Linuxサーバへログインすると、ログイン直後にメッセージが表示されることがあります。

例えば「本番環境サーバです」「本日22時よりメンテナンスを実施します」「障害対応中です」といった内容です。

これらのメッセージは、多くの場合 /etc/motd ファイルによって表示されています。

motdは「Message Of The Day」の略で、LinuxやUNIX系OSで長年利用されている仕組みです。

単なるメッセージ表示機能と思われがちですが、実際の企業運用では重要な情報共有手段として活用されています。

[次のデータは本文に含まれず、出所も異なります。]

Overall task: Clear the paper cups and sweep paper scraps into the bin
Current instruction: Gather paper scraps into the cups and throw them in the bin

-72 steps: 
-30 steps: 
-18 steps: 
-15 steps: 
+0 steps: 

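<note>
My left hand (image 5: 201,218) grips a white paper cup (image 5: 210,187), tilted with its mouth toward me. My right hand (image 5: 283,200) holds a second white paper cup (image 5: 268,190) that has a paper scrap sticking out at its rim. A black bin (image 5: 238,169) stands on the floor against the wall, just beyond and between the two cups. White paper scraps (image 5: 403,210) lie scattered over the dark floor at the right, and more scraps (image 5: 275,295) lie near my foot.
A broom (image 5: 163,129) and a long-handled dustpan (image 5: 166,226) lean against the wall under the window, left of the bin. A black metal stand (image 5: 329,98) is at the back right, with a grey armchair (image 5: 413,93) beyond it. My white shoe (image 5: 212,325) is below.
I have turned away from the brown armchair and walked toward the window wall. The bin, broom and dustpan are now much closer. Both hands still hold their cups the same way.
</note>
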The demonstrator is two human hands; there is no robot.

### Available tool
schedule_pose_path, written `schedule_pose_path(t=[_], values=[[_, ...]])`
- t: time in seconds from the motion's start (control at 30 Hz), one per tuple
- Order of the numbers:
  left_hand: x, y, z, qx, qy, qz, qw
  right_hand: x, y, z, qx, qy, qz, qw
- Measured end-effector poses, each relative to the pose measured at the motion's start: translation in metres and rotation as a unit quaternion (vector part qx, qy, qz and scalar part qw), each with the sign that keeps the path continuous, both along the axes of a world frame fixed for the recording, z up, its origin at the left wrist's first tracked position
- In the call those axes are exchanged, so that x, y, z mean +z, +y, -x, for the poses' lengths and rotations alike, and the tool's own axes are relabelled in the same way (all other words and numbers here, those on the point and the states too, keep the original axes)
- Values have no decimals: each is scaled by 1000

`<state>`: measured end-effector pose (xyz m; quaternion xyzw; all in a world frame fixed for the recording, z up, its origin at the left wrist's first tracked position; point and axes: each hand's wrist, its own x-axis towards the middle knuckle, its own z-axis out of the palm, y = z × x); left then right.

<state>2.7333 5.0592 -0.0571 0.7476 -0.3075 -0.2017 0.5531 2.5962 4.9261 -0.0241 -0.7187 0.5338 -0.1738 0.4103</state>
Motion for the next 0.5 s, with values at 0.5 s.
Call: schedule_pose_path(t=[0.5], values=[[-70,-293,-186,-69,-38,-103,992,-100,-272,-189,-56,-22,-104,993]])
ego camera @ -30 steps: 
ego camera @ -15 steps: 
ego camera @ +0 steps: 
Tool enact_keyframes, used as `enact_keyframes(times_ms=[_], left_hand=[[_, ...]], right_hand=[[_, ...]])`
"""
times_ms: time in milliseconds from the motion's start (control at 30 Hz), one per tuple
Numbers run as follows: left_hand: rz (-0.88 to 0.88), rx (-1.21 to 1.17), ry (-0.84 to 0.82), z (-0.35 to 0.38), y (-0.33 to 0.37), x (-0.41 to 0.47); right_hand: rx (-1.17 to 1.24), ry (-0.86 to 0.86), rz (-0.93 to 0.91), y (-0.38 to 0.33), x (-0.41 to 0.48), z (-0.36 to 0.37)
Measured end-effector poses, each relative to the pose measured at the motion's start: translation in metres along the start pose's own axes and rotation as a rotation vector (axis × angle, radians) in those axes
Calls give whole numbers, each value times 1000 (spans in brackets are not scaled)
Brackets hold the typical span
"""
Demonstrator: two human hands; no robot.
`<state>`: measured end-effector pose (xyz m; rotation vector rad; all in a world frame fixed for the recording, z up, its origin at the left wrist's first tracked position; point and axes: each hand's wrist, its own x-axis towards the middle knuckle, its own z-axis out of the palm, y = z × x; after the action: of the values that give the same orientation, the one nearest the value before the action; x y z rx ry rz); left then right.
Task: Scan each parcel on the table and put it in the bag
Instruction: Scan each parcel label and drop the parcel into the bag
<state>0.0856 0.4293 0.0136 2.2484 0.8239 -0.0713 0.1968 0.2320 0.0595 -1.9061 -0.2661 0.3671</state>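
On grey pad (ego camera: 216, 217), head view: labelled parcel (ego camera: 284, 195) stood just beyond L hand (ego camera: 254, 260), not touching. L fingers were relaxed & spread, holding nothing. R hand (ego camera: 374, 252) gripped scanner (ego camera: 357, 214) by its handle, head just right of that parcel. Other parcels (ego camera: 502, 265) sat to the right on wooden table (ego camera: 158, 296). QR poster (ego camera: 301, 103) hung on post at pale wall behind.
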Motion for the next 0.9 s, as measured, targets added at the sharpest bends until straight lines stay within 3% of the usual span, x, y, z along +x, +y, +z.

本記事では、/etc/motdの仕組みや設定方法、実務での活用例について詳しく解説します。

motdとは

motdは「Message Of The Day」の略称です。

ユーザがログインに成功した後に表示されるメッセージを管理します。

Linuxでは一般的に以下のファイルが利用されます。


/etc/motd

内容を確認するには次のコマンドを実行します。

# cat /etc/motd

環境によっては空ファイルになっていることもあります。

motdが表示されるタイミング

motdはユーザ認証後に表示されます。

SSH接続時の流れを確認してみましょう。


SSH接続開始
↓
ログインバナー表示
(/etc/issue.net)
↓
ユーザ認証
↓
motd表示
(/etc/motd)
↓
シェル開始

認証前に表示されるログインバナーとは役割が異なります。

そのため、運用情報やメンテナンス情報などはmotdへ記載するのが一般的です。

/etc/motdの編集方法

motdは通常のテキストファイルです。

好きなエディタで編集できます。

# vi /etc/motd

例えば以下のような内容を設定できます。


本番環境サーバです

rootによる直接作業は禁止です。

変更作業前には必ずバックアップを取得してください。

保存後は再起動不要で反映されます。

次回ログイン時から新しい内容が表示されます。

企業で利用されるmotdの例

企業サーバではさまざまな用途で利用されています。

代表的な例を見てみましょう。

本番環境の注意喚起


Production Server

本番環境です。

作業前に変更申請番号を確認してください。

本番サーバであることを明示することで誤操作を防止できます。

検証環境の表示


Development Environment

このサーバは検証環境です。

本番環境との取り違え防止に役立ちます。

担当部署の表示


System Owner

インフラ運用部
内線 1234

障害発生時の連絡先として利用できます。

メンテナンス通知として活用する

motdの最も一般的な利用方法の一つがメンテナンス通知です。

例えば次のような内容を掲載します。


メンテナンスのお知らせ

2026年7月20日
22:00~24:00

システム停止を伴うメンテナンスを実施します。

ログインする全ての運用担当者へ確実に通知できます。

メールを見落とした場合でも、ログイン時に確認できるメリットがあります。

障害情報の共有

障害発生時の情報共有にも利用できます。


障害情報

現在バックアップサーバ障害対応中です。

不要な再起動を行わないでください。

運用担当者同士で状況を共有する手段として活用できます。

運用ルールの共有

サーバ運用ルールを表示する企業もあります。


運用ルール

rootログイン禁止
sudo利用必須

作業完了後は運用チケットを更新してください

ログインするたびに確認できるため、ルールの浸透に効果があります。

監査対応としての活用

監査が厳しい環境では、監査に関する注意事項を表示する場合があります。


Notice

全ての操作ログは記録されています。

運用者への注意喚起として利用できます。

ただし法的警告文については、認証前に表示できるissue.net側へ設定することが一般的です。

PAMとmotdの関係

多くのLinuxディストリビューションでは、motdの表示にPAM(Pluggable Authentication Modules)が利用されています。

設定は以下で確認できます。

# cat /etc/pam.d/sshd

環境によっては次のような設定が含まれています。


session optional pam_motd.so

このモジュールがmotd表示を担当しています。

motdが表示されない場合の確認ポイント

motdが表示されない場合は以下を確認します。

  • /etc/motdが存在するか
  • ファイル権限が適切か
  • PAM設定にpam_motdが存在するか
  • SSH設定でPrintMotdが無効になっていないか
  • ディストリビューション独自設定がないか

最近のLinuxではPAM経由で表示されることが多いため、pam_motdの設定確認が重要です。

動的motdとは

近年のLinuxでは固定メッセージだけでなく、動的に情報を生成するmotdも利用されています。

例えば以下のような情報を表示できます。

  • CPU使用率
  • メモリ使用率
  • ディスク使用率
  • OSアップデート状況
  • ログイン履歴

Ubuntuなどでは動的motdが標準採用されています。

RHEL系でもスクリプトを利用することで実現可能です。

表示内容で注意すべきこと

motdは認証後の利用者向けですが、過剰な情報を掲載しないよう注意しましょう。

例えば以下の情報は慎重に扱うべきです。

  • 管理者パスワード情報
  • 内部ネットワーク情報
  • 機密システム情報
  • 顧客情報

運用者全員が閲覧できることを前提に内容を検討する必要があります。

実務でよく見るmotdの構成

実際の企業サーバでは以下のような構成がよく利用されています。


Production Server

管理部署:インフラ運用部

本日のメンテナンス予定
2026/07/20 22:00~

作業前にバックアップ取得を実施してください

シンプルですが必要な情報を効率的に伝達できます。

実務で覚えておきたいポイント

  • motdは認証後に表示される
  • 設定ファイルは/etc/motd
  • 再起動不要で反映される
  • メンテナンス通知に最適
  • 障害情報共有に利用できる
  • 運用ルール周知に活用できる
  • PAM経由で表示される場合がある

まとめ

/etc/motdはLinuxにおけるログイン後メッセージの仕組みです。

メンテナンス通知や障害情報、運用ルールの共有など、企業運用において幅広く活用されています。

SSHログインバナーが認証前の警告文であるのに対し、motdは認証後の利用者向け情報共有手段として利用されます。

適切に活用することで運用ミスの防止や情報共有の効率化につながるため、企業サーバ運用ではぜひ活用したい機能の一つです。